- **Exercise goal**: Determine how many lines below hold the string "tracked". Reply with the number alone.

== Material provided

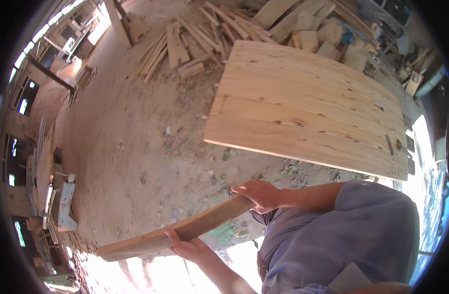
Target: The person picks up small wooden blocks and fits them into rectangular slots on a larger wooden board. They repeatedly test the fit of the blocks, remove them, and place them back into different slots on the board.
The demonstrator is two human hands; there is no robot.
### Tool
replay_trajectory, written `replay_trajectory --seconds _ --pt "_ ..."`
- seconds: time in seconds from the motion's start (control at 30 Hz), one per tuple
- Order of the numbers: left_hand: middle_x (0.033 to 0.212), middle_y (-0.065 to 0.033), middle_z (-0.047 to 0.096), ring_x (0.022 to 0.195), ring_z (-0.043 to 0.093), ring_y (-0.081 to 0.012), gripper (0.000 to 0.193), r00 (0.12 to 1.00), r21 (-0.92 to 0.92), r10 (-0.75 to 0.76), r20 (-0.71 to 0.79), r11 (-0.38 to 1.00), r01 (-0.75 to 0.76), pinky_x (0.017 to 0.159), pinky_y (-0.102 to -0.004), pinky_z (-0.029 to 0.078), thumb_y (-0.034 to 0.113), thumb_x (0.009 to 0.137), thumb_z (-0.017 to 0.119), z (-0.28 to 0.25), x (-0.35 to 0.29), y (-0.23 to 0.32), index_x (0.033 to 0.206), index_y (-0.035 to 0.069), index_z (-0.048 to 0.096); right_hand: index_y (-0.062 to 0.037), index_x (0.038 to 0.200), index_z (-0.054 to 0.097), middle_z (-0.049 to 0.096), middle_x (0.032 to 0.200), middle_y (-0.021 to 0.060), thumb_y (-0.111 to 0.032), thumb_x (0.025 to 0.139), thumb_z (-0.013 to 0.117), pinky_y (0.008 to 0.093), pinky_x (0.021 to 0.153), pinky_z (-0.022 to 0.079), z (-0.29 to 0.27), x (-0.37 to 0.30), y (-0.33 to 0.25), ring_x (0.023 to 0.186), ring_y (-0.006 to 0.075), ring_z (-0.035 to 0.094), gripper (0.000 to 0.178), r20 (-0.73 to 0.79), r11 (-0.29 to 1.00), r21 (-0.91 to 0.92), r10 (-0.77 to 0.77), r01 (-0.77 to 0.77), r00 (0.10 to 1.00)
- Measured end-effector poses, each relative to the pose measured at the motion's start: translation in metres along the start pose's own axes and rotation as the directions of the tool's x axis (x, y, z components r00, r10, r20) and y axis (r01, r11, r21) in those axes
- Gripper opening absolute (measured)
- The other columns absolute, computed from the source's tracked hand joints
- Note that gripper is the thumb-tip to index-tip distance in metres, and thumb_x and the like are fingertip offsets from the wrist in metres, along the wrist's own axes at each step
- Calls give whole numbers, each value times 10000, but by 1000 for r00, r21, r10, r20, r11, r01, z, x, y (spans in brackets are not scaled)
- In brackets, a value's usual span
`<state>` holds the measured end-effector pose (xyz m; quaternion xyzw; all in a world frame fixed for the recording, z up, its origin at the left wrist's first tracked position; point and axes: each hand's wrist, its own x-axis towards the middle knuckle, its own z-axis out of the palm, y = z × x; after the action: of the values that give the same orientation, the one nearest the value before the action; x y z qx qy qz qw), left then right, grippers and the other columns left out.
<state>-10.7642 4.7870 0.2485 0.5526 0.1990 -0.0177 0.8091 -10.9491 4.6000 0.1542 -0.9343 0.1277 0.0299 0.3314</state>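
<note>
Head view: the plank (175, 232) lies across the lower middle, about 6 o'clock.
Left hand (185, 246): fingers clasp its near edge.
Right hand (260, 194): fingers grip its upper end.
Advice: keep both grips firm and level, clear of the large board (308, 108) at 1 o'clock.

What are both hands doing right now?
Left hand: closed on the wooden plank, gripping its lower edge.
Right hand: closed over the plank's near end.
</note>
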Motion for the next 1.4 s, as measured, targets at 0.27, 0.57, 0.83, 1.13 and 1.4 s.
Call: replay_trajectory --seconds 0.27,0.57,0.83,1.13,1.4 --pt "1326 -154 563 1201 559 -310 504 986 -6 -162 42 987 162 1025 -499 482 309 1016 631 -62 235 28 1381 -17 511 -117 1394 545 645 1057 171 -89 653 780 501 875 517 5 242 -47 996 399 633 777 42 961 119 -258 251 965" --pt "1235 -78 649 1121 648 -222 317 910 -234 -250 332 912 336 906 -405 554 132 1014 629 83 448 51 1313 54 559 -53 1301 572 638 1095 207 -29 683 712 503 852 502 18 473 -29 1009 446 612 633 -114 954 2 -297 299 948" --pt "1209 -96 647 1076 641 -200 340 779 34 -430 457 883 468 911 -358 541 41 981 607 278 696 95 1316 14 558 -46 1434 526 589 1377 218 -351 805 774 495 1080 440 -39 718 38 1282 406 559 742 138 987 85 121 -134 983" --pt "1182 -94 661 1029 645 -194 483 832 -25 -216 511 964 266 876 -351 526 92 897 744 500 1042 110 1319 31 519 -41 1542 421 527 1495 182 -324 800 841 457 1134 420 -116 1059 21 1323 328 544 899 567 901 -31 372 -432 735" --pt "1017 -161 696 878 705 -259 632 986 360 -86 146 933 28 770 -377 571 195 765 861 719 1250 207 1231 -10 487 -44 1175 704 712 1054 132 -233 625 935 400 890 502 -207 1390 56 972 262 661 626 785 898 -20 287 -440 550"
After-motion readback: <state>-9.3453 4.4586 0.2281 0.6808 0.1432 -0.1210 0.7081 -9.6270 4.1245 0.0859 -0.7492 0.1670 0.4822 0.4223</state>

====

- **Response box**: 2